** GIVEN MATERIAL **

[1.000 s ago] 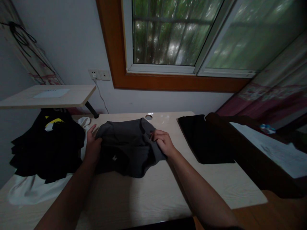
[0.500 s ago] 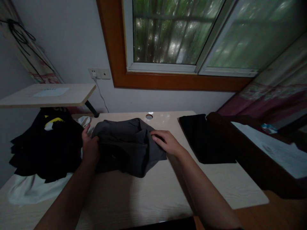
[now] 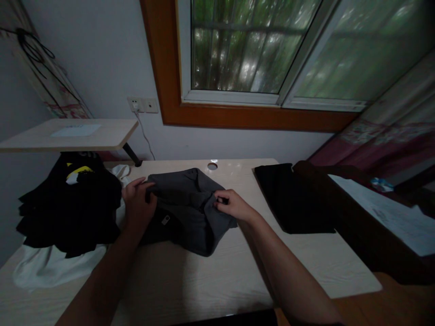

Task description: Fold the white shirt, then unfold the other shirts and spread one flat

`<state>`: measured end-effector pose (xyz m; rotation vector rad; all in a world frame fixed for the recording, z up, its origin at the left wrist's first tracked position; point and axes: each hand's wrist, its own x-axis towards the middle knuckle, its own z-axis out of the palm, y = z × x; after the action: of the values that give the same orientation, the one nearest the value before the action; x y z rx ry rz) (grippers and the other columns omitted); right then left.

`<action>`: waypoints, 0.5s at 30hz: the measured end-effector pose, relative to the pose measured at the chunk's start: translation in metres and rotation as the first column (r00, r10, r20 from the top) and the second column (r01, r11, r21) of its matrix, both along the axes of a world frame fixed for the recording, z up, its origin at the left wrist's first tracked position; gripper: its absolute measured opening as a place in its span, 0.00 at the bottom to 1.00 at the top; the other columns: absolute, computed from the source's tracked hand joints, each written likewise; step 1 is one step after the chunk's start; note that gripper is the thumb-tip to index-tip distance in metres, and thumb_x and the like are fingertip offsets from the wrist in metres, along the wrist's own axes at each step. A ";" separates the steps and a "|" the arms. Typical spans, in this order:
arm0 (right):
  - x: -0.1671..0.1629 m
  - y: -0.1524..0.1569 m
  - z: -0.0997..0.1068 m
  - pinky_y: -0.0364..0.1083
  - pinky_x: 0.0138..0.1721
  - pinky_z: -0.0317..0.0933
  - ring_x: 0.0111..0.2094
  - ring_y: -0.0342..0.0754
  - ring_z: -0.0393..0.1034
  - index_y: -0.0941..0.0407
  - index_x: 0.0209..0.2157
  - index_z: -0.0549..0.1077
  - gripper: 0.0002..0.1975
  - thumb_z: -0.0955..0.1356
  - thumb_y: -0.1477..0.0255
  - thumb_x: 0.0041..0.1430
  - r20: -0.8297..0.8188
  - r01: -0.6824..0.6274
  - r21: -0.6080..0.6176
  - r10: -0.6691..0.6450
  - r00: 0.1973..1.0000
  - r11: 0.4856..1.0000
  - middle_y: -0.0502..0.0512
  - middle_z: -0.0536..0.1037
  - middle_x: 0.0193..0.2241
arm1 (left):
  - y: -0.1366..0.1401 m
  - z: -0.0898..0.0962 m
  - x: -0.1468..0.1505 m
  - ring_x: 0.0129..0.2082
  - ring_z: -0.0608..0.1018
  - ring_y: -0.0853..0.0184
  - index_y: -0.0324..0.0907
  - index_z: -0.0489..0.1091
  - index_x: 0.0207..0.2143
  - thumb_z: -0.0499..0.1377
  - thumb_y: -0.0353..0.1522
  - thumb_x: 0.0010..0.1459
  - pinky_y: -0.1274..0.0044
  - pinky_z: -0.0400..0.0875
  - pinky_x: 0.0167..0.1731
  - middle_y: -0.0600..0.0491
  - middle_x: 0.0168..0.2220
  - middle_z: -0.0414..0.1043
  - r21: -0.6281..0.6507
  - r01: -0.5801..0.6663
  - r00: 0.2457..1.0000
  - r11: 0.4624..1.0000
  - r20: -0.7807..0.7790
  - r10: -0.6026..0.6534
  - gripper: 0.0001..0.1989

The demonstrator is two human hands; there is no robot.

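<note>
A crumpled dark grey garment [image 3: 183,190] lies on the pale wood-grain table, its kind not clear from its folds. A small white label [image 3: 165,220] shows on its darker lower left part. My right hand [image 3: 234,204] pinches a fold at the garment's right side between thumb and fingers. At the left edge, my left hand [image 3: 138,203] has its thumb and fingers curled around the cloth. Close by on the left is a pile of black clothes [image 3: 71,208], with white cloth [image 3: 57,267] under it.
A folded black cloth item [image 3: 292,197] lies at the table's right. Above the pile stands a raised shelf [image 3: 112,136] on a black leg. Papers [image 3: 384,213] rest on dark furniture to the right. A socket with a plugged-in cable [image 3: 142,105] is on the wall beside the window.
My left hand has shifted right over the garment's edge and turned its fingers inward. My right hand has closed on a fold. The garment lies flatter, and its white label shows more.
</note>
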<state>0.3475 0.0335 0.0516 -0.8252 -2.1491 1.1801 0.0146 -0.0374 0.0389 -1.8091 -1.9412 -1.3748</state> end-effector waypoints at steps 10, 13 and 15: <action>0.012 0.001 0.013 0.46 0.27 0.55 0.24 0.46 0.56 0.53 0.21 0.57 0.12 0.65 0.64 0.46 -0.486 0.197 -0.314 -0.336 0.807 0.929 0.49 0.59 0.21 | -0.012 -0.004 0.026 0.44 0.76 0.62 0.47 0.75 0.49 0.57 0.37 0.65 0.70 0.71 0.46 0.48 0.44 0.76 -0.451 0.602 0.700 0.658 -0.097 -0.707 0.12; 0.023 0.007 0.022 0.51 0.34 0.62 0.28 0.51 0.61 0.52 0.20 0.56 0.15 0.63 0.58 0.51 -0.593 0.265 -0.292 -0.392 0.704 0.919 0.52 0.61 0.21 | -0.013 -0.004 0.026 0.46 0.76 0.61 0.45 0.76 0.47 0.62 0.40 0.61 0.70 0.71 0.47 0.47 0.45 0.74 -0.499 0.619 0.689 0.607 -0.028 -0.724 0.14; 0.032 0.011 0.027 0.54 0.37 0.64 0.30 0.52 0.63 0.51 0.20 0.58 0.17 0.62 0.56 0.53 -0.664 0.303 -0.288 -0.417 0.621 0.909 0.54 0.62 0.22 | -0.013 -0.003 0.026 0.46 0.76 0.61 0.45 0.74 0.50 0.66 0.39 0.57 0.71 0.71 0.47 0.47 0.46 0.73 -0.512 0.616 0.695 0.599 -0.005 -0.719 0.19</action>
<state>0.3796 0.0443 0.0787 -0.6581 -1.1891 1.1876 0.0410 -0.0508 0.0356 -3.0211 -1.6134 -0.7658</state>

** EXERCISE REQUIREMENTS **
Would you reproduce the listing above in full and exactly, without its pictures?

** EXERCISE RESPONSE **
[1.000 s ago] 
[0.500 s ago] 
[now] 

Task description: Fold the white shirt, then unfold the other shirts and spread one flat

`<state>`: measured end-effector pose (xyz m; rotation vector rad; all in a world frame fixed for the recording, z up, its origin at the left wrist's first tracked position; point and axes: each hand's wrist, its own x-axis towards the middle knuckle, its own z-axis out of the palm, y = z × x; after the action: of the values that give the same orientation, the one nearest the value before the action; x y z rx ry rz) (grippers and the other columns omitted); right then left.

`<action>`: waypoints, 0.5s at 30hz: the measured end-effector pose, relative to the pose measured at the chunk's start: translation in metres and rotation as the first column (r00, r10, r20 from the top) and the second column (r01, r11, r21) of its matrix, both along the axes of a world frame fixed for the recording, z up, its origin at the left wrist's first tracked position; gripper: its absolute measured opening as a place in its span, 0.00 at the bottom to 1.00 at the top; the other columns: absolute, computed from the source's tracked hand joints, each written likewise; step 1 is one step after the chunk's start; note that gripper is the thumb-tip to index-tip distance in metres, and thumb_x and the like are fingertip offsets from the wrist in metres, along the wrist's own axes at each step. A ";" separates the steps and a "|" the arms. Typical spans, in this order:
arm0 (right):
  - x: -0.1671..0.1629 m
  - y: -0.1524..0.1569 m
  - z: -0.0997..0.1068 m
  - pinky_y: -0.0364..0.1083
  - pinky_x: 0.0138..0.1721
  - pinky_z: -0.0317..0.0933
  - ring_x: 0.0111..0.2094
  - ring_y: -0.0342..0.0754
  - ring_z: -0.0393..0.1034
  - index_y: -0.0941..0.0407
  - index_x: 0.0209..0.2157
  - index_z: -0.0549..0.1077
  - gripper: 0.0002..0.1975
  - thumb_z: -0.0955..0.1356
  - thumb_y: -0.1477..0.0255
  - thumb_x: 0.0041..0.1430
  - r20: -0.8297..0.8188
  - r01: -0.6824..0.6274
  - r21: -0.6080..0.6176
  - r10: -0.6691..0.6450
  - r00: 0.1973..1.0000
  - r11: 0.4856..1.0000
  - middle_y: -0.0502..0.0512
  - middle_z: -0.0536..0.1037
  - middle_x: 0.0193..0.2241
arm1 (left):
  - y: -0.1366..0.1401 m
  - z: -0.0898..0.0962 m
  - x: -0.1468..0.1505 m
  - ring_x: 0.0129..0.2082
  - ring_z: -0.0608..0.1018
  - ring_y: -0.0853..0.0184
  - index_y: -0.0324..0.0907
  - index_z: -0.0489..0.1091
  - index_x: 0.0207..0.2143
  - thumb_z: -0.0499..0.1377
  - thumb_y: -0.0353..0.1522
  - thumb_x: 0.0010..0.1459
  - pinky_y: -0.1274..0.0044
  - pinky_z: -0.0400..0.0875
  - pinky_x: 0.0167..0.1731
  - middle_y: -0.0600..0.0491
  - middle_x: 0.0168..0.2220
  - middle_z: -0.0414..0.1043
  - r21: -0.6281..0.6507
  - r01: -0.5801..0.6663
  - r00: 0.2457..1.0000
  - r11: 0.4624..1.0000
  - r20: -0.7807..0.7790
  - r10: -0.6026..0.6534
  - gripper: 0.0001..0.1989

The demonstrator is two human hands; there is no robot.

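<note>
A crumpled dark grey garment [image 3: 183,190] lies on the pale wood-grain table, its kind not clear from its folds. A small white label [image 3: 165,220] shows on its darker lower left part. My right hand [image 3: 234,204] pinches a fold at the garment's right side between thumb and fingers. At the left edge, my left hand [image 3: 138,203] has its thumb and fingers curled around the cloth. Close by on the left is a pile of black clothes [image 3: 71,208], with white cloth [image 3: 57,267] under it.
A folded black cloth item [image 3: 292,197] lies at the table's right. Above the pile stands a raised shelf [image 3: 112,136] on a black leg. Papers [image 3: 384,213] rest on dark furniture to the right. A socket with a plugged-in cable [image 3: 142,105] is on the wall beside the window.
My left hand has shifted right over the garment's edge and turned its fingers inward. My right hand has closed on a fold. The garment lies flatter, and its white label shows more.
</note>
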<state>0.3475 0.0335 0.0516 -0.8252 -2.1491 1.1801 0.0146 -0.0374 0.0389 -1.8091 -1.9412 -1.3748</state> end-effector waypoints at steps 10, 13 and 15: <action>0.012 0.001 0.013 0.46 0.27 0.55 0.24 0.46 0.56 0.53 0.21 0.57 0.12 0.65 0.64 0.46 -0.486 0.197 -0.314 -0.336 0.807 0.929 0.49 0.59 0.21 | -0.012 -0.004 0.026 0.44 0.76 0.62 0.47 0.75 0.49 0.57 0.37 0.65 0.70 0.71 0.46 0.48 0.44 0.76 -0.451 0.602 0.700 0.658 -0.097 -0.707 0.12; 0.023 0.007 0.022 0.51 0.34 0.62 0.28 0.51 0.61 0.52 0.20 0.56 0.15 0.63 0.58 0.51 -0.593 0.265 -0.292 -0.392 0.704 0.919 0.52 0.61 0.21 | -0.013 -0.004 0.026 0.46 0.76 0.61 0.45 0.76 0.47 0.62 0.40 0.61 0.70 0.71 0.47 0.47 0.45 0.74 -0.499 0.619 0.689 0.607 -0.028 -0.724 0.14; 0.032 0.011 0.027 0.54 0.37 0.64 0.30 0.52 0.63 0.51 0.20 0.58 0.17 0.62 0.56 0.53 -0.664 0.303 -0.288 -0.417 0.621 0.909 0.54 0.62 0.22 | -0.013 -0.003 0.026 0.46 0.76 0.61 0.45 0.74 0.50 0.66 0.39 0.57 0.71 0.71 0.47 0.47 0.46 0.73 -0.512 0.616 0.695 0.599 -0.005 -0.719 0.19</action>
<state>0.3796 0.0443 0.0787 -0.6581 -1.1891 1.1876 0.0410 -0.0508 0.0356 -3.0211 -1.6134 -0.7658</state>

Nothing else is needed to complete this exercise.